──────── INPUT FOR THIS TASK ────────
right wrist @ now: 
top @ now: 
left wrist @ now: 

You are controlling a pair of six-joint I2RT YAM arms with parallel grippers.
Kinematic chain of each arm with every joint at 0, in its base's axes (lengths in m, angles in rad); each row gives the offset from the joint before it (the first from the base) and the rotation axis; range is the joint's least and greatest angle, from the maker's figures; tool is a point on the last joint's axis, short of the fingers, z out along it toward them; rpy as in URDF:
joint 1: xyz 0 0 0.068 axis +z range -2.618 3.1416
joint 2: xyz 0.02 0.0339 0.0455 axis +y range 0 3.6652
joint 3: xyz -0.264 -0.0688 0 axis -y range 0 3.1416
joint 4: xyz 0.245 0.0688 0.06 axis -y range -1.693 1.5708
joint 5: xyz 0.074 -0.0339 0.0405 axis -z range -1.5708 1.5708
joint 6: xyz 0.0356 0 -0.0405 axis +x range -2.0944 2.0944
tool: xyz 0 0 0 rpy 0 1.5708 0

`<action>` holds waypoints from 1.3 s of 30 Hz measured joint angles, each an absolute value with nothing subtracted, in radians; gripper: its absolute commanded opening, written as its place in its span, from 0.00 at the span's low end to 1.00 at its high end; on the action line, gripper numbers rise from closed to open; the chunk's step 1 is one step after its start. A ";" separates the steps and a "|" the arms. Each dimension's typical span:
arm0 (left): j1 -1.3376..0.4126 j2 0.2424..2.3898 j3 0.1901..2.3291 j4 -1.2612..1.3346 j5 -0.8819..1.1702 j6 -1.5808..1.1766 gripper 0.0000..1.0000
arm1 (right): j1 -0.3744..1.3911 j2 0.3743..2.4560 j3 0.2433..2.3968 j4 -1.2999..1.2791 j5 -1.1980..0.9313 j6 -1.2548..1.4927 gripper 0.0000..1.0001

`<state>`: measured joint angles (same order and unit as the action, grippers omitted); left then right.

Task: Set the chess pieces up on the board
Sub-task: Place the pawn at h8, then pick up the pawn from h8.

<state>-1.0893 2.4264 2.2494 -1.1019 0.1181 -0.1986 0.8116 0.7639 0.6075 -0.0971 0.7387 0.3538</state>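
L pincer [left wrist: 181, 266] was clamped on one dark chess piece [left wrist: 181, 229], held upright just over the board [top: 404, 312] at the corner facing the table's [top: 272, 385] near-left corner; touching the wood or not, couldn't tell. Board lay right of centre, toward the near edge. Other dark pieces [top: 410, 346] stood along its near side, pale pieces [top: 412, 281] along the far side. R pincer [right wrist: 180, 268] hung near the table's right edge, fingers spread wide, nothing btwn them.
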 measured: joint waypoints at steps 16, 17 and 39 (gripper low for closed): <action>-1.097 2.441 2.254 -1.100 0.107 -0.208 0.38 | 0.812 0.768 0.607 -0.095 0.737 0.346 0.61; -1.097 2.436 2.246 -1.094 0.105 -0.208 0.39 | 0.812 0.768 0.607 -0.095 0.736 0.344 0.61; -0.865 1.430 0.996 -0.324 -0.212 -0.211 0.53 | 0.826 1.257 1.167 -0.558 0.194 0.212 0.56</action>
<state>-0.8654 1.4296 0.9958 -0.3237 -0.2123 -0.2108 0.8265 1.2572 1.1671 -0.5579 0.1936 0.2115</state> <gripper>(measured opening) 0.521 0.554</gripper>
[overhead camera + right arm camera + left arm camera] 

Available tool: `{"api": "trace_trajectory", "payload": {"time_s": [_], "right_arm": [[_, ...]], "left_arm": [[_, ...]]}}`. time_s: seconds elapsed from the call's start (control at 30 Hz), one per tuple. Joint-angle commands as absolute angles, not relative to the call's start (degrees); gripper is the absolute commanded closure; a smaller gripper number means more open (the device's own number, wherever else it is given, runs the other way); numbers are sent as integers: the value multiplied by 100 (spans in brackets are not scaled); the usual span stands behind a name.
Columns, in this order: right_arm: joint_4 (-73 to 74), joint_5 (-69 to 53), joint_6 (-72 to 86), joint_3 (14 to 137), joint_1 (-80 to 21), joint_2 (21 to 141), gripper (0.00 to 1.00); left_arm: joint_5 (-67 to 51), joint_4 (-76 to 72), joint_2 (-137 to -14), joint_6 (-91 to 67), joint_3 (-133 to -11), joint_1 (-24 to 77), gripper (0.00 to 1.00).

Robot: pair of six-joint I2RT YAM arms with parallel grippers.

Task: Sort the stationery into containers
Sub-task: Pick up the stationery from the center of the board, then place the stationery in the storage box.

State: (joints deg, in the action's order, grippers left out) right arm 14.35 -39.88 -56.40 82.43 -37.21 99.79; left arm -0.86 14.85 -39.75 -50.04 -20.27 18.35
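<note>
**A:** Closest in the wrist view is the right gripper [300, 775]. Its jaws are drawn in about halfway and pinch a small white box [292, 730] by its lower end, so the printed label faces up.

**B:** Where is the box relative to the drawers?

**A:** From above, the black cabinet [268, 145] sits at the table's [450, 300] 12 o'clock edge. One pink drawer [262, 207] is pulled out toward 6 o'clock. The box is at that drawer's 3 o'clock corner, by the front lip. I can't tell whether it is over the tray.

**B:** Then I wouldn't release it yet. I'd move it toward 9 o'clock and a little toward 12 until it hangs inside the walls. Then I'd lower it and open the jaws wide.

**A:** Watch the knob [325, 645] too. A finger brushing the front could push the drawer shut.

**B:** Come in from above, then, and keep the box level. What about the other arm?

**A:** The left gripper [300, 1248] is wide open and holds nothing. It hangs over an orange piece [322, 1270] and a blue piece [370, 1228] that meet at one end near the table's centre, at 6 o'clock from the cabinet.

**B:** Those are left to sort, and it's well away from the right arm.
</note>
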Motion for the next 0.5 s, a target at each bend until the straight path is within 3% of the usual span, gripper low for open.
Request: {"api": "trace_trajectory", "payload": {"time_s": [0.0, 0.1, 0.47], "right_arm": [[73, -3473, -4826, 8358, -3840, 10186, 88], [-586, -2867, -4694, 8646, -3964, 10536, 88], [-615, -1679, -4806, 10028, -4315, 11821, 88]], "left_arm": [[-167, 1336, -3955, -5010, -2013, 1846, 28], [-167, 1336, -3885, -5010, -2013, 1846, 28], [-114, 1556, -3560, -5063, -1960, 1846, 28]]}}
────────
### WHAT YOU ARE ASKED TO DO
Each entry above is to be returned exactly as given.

### ANSWER AREA
right wrist @ now: 
top @ now: 
left wrist @ now: 

You are controlling a pair of six-joint I2RT YAM arms with parallel grippers.
Kinematic chain of each arm with every joint at 0, in its base's axes (lengths in m, angles in rad); each row gives the offset from the joint before it (the first from the base) and the rotation axis; range is the joint's least and greatest angle, from the maker's figures; tool is a point on the last joint's axis, short of the fingers, z out along it toward them; rpy as in URDF:
joint 1: xyz 0 0 0.068 axis +z range -2.618 3.1416
joint 2: xyz 0.02 0.0339 0.0455 axis +y range 0 3.6652
joint 3: xyz -0.264 -0.0688 0 axis -y range 0 3.1416
joint 4: xyz 0.245 0.0688 0.06 axis -y range -1.693 1.5708
joint 5: xyz 0.074 -0.0339 0.0405 axis -z range -1.5708 1.5708
joint 6: xyz 0.0356 0 -0.0405 axis +x range -2.0944 2.0944
tool: xyz 0 0 0 rpy 0 1.5708 0

`<action>` holds waypoints from 1.3 s of 30 Hz measured joint angles, each an absolute value with nothing subtracted, in radians; gripper: its absolute commanded opening, written as its place in its span, from 0.00 at the span's low end to 1.00 at its high end; on the action line, gripper numbers rise from closed to open; the chunk's step 1 is one step after its start. A ";" separates the steps and a "|" the arms. Each dimension's typical span:
arm0 (left): j1 -1.3376..0.4126 j2 0.2424..2.3898 j3 0.1901..2.3291 j4 -1.2612..1.3346 j5 -0.8819..1.1702 j6 -1.5808..1.1766 gripper 0.0000..1.0000
arm1 (right): j1 -0.3744..1.3911 j2 0.3743..2.4560 j3 0.2433..2.3968 j4 -1.2999..1.2791 j5 -1.1980..0.9313 j6 -1.2548..1.4927 gripper 0.0000..1.0001

`<state>`: measured joint angles (same order and unit as the action, grippers omitted); left then right.

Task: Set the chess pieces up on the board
Sub-task: Place the pawn at h8, then pick up the pawn from h8.

<state>-1.0893 2.4264 2.2494 -1.1019 0.1181 -0.1986 0.8116 0.7639 0.6075 -0.0971 0.7387 0.3538</state>
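L pincer [left wrist: 181, 266] was clamped on one dark chess piece [left wrist: 181, 229], held upright just over the board [top: 404, 312] at the corner facing the table's [top: 272, 385] near-left corner; touching the wood or not, couldn't tell. Board lay right of centre, toward the near edge. Other dark pieces [top: 410, 346] stood along its near side, pale pieces [top: 412, 281] along the far side. R pincer [right wrist: 180, 268] hung near the table's right edge, fingers spread wide, nothing btwn them.
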 measured: joint waypoints at steps 16, 17 and 39 (gripper low for closed): <action>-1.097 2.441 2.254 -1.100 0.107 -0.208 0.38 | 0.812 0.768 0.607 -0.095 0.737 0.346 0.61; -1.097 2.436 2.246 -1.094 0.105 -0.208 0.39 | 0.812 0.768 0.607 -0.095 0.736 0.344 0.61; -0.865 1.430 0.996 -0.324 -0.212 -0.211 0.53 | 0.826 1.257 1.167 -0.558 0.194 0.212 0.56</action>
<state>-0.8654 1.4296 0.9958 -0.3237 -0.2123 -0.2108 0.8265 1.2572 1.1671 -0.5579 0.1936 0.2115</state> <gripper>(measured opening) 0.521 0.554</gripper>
[overhead camera + right arm camera + left arm camera] 

Available tool: `{"api": "trace_trajectory", "payload": {"time_s": [_], "right_arm": [[_, ...]], "left_arm": [[_, ...]]}}`. time_s: seconds elapsed from the call's start (control at 30 Hz), one per tuple. Joint-angle commands as absolute angles, not relative to the call's start (degrees); gripper is the absolute commanded closure; a smaller gripper number means more open (the device's own number, wherever else it is given, runs the other way); numbers are sent as integers: the value multiplied by 100 (spans in brackets are not scaled); the usual span stands behind a name.
Columns, in this order: right_arm: joint_4 (-73 to 74), joint_5 (-69 to 53), joint_6 (-72 to 86), joint_3 (14 to 137), joint_1 (-80 to 21), joint_2 (21 to 141), gripper (0.00 to 1.00); left_arm: joint_5 (-67 to 51), joint_4 (-76 to 72), joint_2 (-137 to -14), joint_6 (-91 to 67), joint_3 (-133 to -11), joint_1 (-24 to 77), gripper (0.00 to 1.00).

Robot: pair of six-joint I2RT YAM arms with parallel grippers.

Task: Sort the stationery into containers
Sub-task: Pick up the stationery from the center of the board, then place the stationery in the storage box.

State: (joints deg, in the action's order, grippers left out) right arm 14.35 -39.88 -56.40 82.43 -37.21 99.79; left arm -0.86 14.85 -39.75 -50.04 -20.27 18.35
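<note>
**A:** Closest in the wrist view is the right gripper [300, 775]. Its jaws are drawn in about halfway and pinch a small white box [292, 730] by its lower end, so the printed label faces up.

**B:** Where is the box relative to the drawers?

**A:** From above, the black cabinet [268, 145] sits at the table's [450, 300] 12 o'clock edge. One pink drawer [262, 207] is pulled out toward 6 o'clock. The box is at that drawer's 3 o'clock corner, by the front lip. I can't tell whether it is over the tray.

**B:** Then I wouldn't release it yet. I'd move it toward 9 o'clock and a little toward 12 until it hangs inside the walls. Then I'd lower it and open the jaws wide.

**A:** Watch the knob [325, 645] too. A finger brushing the front could push the drawer shut.

**B:** Come in from above, then, and keep the box level. What about the other arm?

**A:** The left gripper [300, 1248] is wide open and holds nothing. It hangs over an orange piece [322, 1270] and a blue piece [370, 1228] that meet at one end near the table's centre, at 6 o'clock from the cabinet.

**B:** Those are left to sort, and it's well away from the right arm.
</note>
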Motion for the next 0.5 s, a target at each bend until the straight path is within 3% of the usual span, gripper low for open.
Request: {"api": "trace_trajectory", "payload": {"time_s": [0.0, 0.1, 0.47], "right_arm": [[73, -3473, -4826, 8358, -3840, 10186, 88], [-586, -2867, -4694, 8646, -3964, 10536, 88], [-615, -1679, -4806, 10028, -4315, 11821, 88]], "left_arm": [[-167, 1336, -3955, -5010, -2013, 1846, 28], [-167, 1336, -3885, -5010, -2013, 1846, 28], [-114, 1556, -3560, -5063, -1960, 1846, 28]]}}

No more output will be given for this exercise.